■ Your task: Below are the records; copy each line in which "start" occurs.

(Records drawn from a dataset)
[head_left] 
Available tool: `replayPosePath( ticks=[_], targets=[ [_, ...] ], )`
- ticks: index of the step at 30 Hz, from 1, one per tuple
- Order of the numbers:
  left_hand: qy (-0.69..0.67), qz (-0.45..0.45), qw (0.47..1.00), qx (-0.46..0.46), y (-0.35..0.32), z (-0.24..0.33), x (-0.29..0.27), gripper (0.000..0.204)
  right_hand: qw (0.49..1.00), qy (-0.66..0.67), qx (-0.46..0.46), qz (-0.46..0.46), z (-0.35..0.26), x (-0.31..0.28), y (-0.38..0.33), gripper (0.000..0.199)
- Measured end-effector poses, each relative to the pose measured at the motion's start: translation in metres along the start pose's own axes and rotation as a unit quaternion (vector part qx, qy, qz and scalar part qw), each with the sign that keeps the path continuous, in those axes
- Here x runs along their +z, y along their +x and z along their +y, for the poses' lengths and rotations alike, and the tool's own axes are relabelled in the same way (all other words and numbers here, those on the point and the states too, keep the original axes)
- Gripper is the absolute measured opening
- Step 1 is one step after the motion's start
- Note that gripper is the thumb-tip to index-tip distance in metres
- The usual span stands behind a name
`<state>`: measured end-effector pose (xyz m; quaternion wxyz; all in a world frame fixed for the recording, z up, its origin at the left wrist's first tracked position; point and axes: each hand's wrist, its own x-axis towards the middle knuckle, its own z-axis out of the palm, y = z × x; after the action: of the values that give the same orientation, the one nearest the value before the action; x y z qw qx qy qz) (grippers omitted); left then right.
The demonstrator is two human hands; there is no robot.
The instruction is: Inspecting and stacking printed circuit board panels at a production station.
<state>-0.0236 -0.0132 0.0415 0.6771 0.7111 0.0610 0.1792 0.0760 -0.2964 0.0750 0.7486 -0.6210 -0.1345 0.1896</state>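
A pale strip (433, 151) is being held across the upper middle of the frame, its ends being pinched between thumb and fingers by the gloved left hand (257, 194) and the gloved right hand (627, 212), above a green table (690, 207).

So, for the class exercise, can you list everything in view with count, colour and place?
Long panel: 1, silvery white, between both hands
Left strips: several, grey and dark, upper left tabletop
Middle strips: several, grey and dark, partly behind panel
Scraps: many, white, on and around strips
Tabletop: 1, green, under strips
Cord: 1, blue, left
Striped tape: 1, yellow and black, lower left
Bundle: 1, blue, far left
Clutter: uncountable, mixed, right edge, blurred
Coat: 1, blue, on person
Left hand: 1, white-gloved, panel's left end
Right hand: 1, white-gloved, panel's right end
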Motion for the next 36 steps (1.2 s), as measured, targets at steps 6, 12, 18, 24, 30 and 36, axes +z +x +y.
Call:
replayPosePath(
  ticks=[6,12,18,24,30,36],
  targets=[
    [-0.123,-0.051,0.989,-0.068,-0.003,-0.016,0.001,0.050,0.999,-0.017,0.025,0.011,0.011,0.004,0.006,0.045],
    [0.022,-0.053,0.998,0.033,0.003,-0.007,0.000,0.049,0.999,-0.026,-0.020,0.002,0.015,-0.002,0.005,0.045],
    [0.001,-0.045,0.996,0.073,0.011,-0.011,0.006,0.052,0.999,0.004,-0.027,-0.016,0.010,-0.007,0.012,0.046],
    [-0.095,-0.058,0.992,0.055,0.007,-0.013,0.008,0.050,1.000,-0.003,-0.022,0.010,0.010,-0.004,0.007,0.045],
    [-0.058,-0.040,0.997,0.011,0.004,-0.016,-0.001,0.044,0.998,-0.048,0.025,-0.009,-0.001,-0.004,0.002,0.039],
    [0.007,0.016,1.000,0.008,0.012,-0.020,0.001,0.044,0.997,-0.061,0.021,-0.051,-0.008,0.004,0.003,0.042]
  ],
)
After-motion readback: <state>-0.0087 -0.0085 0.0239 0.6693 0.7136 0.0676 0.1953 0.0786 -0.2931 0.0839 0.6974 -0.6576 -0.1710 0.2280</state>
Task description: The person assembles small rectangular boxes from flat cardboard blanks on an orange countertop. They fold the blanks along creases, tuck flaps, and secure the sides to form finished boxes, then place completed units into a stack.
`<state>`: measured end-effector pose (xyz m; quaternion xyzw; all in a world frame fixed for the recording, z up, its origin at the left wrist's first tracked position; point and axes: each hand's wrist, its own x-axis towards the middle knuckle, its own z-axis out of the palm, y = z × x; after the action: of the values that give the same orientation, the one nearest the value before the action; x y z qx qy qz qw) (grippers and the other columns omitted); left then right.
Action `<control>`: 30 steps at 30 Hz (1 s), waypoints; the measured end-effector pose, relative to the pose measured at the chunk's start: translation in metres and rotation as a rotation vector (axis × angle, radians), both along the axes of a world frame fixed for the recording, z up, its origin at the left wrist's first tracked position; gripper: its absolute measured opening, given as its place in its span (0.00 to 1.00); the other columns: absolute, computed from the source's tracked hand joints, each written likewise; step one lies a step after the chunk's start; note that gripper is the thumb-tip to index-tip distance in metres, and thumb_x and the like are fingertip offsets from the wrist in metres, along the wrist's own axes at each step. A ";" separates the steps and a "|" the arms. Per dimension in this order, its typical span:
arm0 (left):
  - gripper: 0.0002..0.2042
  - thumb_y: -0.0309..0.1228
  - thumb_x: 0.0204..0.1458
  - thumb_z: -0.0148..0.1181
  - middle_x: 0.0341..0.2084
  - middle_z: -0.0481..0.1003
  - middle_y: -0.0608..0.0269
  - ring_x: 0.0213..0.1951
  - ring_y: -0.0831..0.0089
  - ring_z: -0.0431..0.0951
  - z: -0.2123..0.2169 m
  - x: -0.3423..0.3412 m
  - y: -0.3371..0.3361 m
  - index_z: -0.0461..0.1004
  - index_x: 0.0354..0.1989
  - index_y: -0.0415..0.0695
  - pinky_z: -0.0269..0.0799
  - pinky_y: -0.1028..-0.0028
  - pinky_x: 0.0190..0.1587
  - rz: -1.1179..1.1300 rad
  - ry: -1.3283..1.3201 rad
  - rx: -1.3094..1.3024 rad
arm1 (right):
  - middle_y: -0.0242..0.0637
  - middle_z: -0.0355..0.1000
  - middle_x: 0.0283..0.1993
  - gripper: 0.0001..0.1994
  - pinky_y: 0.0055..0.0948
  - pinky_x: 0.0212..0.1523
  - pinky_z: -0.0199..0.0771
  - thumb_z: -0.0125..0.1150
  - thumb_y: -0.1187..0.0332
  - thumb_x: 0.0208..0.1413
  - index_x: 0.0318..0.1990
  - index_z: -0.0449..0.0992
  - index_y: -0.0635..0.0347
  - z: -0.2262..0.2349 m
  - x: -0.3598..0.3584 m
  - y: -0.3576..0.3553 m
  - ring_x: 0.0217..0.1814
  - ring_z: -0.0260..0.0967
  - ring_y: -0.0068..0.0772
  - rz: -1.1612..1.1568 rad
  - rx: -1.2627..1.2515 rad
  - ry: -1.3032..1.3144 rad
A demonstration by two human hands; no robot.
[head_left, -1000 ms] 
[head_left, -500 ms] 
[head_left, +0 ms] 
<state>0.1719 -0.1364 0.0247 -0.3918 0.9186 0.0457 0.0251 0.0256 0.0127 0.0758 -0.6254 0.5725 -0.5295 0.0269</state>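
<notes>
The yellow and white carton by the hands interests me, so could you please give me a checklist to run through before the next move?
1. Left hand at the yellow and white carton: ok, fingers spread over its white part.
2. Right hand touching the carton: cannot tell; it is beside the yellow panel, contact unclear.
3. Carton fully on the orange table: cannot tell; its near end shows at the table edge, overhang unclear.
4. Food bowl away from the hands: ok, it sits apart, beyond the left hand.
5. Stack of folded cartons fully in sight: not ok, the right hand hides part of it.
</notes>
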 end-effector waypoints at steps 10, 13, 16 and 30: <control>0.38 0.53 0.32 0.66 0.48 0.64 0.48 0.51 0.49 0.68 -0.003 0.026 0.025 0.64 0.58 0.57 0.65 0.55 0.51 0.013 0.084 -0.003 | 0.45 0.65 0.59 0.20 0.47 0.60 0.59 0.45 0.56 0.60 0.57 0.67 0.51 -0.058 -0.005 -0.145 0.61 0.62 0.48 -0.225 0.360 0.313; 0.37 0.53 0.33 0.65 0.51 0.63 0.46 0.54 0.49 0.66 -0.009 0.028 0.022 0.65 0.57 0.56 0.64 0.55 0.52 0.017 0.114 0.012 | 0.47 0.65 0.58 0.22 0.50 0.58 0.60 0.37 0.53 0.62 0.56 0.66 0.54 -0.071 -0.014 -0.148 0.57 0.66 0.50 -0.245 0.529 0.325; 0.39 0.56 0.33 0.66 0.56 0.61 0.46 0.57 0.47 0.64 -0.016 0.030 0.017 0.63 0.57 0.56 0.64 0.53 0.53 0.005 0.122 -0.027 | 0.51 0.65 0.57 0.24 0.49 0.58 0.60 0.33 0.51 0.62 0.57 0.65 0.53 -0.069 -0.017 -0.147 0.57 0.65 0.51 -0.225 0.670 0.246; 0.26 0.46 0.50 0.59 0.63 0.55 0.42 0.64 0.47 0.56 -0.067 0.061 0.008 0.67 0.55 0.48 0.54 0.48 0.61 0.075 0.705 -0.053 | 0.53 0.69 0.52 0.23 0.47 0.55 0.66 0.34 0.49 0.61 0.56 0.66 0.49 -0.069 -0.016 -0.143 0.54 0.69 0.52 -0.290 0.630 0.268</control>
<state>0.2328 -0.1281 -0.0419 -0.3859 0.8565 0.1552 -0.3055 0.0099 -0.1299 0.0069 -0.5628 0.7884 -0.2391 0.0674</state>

■ Exercise solution:
- Measured end-effector poses, each relative to the pose measured at the motion's start: translation in metres along the start pose's own axes and rotation as a unit quaternion (vector part qx, qy, qz and scalar part qw), each with the sign that keeps the path continuous, in those axes
- Step 1 is one step after the motion's start
Action `<control>`: 30 steps at 30 Hz (1 s), waypoints; the measured end-effector pose, relative to the pose measured at the chunk's start: translation in metres and rotation as a rotation vector (axis × angle, radians), both along the axes of a world frame fixed for the recording, z up, its origin at the left wrist's first tracked position; gripper: its absolute measured opening, given as its place in its span (0.00 to 1.00); the other columns: absolute, computed from the source's tracked hand joints, each written likewise; step one lies a step after the chunk's start; note that gripper is the thumb-tip to index-tip distance in metres, and thumb_x and the like are fingertip offsets from the wrist in metres, along the wrist's own axes at each step. A ";" separates the steps and a "|" the arms. Per dimension in this order, its typical span:

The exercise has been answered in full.